◆ What is required
Begin at the line containing "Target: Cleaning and" in the entries below and end at the line containing "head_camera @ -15"; transcribe that range exactly and nothing outside it.

(Dataset entries)
=== Begin Enclosure ===

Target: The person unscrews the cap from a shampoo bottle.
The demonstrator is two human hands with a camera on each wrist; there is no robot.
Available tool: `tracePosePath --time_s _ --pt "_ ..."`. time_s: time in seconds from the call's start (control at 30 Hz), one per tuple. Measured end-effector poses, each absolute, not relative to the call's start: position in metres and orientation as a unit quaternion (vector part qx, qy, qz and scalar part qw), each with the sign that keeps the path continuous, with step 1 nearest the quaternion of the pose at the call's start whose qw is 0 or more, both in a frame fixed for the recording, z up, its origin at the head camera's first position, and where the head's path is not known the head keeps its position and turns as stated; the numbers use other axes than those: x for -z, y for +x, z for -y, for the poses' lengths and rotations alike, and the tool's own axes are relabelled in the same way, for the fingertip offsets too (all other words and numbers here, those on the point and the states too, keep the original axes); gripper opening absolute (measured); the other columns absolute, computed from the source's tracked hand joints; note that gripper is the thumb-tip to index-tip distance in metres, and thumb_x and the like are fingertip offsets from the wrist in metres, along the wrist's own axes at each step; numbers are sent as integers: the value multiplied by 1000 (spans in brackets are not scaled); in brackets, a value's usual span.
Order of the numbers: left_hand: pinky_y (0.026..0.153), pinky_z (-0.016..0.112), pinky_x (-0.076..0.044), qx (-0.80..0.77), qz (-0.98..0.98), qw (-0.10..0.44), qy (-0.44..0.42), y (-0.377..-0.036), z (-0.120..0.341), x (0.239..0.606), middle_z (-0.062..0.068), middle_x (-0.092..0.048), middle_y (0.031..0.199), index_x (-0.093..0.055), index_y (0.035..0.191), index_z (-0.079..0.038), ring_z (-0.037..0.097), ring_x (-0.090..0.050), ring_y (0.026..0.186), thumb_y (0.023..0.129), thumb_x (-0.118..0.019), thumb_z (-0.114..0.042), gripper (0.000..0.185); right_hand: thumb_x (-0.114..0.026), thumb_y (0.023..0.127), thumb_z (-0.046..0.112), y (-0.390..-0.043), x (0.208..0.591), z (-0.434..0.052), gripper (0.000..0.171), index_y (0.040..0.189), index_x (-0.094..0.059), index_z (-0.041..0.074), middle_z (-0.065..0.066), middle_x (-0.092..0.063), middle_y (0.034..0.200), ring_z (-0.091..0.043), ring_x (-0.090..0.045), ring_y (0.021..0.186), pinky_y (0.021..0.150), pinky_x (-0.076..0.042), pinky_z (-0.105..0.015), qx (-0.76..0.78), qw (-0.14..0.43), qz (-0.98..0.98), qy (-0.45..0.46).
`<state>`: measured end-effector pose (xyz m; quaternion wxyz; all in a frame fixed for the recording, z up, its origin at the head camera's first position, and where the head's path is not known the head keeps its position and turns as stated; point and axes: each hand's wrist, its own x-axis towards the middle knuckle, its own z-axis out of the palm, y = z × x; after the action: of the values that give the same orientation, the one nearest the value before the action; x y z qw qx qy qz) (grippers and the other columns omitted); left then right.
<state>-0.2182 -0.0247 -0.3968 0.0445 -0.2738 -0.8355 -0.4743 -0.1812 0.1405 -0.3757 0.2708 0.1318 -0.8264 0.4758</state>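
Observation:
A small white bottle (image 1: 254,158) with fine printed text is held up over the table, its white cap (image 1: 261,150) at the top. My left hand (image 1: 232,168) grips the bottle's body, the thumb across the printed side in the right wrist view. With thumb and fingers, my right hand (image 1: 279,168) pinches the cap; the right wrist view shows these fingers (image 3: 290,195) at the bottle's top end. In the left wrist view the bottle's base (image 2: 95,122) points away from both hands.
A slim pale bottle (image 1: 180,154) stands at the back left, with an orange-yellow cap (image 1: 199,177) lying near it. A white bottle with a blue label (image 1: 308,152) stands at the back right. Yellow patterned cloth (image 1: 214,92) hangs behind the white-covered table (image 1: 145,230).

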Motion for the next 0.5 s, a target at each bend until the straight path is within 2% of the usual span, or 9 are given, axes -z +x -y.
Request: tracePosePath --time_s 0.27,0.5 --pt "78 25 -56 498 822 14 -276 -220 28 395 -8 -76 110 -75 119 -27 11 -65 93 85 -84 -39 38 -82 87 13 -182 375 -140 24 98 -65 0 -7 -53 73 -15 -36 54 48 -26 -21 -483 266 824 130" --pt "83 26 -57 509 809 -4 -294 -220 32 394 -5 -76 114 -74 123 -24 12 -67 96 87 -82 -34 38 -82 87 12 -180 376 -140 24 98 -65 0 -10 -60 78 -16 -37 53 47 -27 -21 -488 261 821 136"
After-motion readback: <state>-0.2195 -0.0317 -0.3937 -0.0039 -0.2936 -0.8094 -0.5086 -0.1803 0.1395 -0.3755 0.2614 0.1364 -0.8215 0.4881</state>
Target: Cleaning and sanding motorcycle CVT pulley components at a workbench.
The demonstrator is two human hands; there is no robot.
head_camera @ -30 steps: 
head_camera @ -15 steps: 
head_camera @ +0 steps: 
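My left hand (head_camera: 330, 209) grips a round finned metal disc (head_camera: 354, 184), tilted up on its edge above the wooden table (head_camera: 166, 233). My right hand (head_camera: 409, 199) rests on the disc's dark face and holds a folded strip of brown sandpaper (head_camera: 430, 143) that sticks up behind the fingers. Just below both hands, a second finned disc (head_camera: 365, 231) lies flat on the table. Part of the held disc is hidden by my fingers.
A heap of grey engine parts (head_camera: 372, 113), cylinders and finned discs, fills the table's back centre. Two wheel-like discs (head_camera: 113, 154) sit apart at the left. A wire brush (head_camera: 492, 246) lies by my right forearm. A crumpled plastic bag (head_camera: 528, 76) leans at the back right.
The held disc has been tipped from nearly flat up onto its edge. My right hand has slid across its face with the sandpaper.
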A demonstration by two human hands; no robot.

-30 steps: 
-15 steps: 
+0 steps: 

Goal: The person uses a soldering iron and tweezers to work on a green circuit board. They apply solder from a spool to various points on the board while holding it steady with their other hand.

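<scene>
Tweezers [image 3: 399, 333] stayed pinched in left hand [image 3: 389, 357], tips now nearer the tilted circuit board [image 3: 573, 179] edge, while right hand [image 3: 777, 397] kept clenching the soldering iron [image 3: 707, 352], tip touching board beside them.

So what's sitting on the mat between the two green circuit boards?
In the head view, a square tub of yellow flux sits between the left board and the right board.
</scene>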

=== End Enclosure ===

◆ Solved exercise
Target: Cleaning and sanding motorcycle CVT pulley components at a workbench.
The demonstrator is two human hands; there is no robot.
head_camera @ -30 steps: 
head_camera @ -15 steps: 

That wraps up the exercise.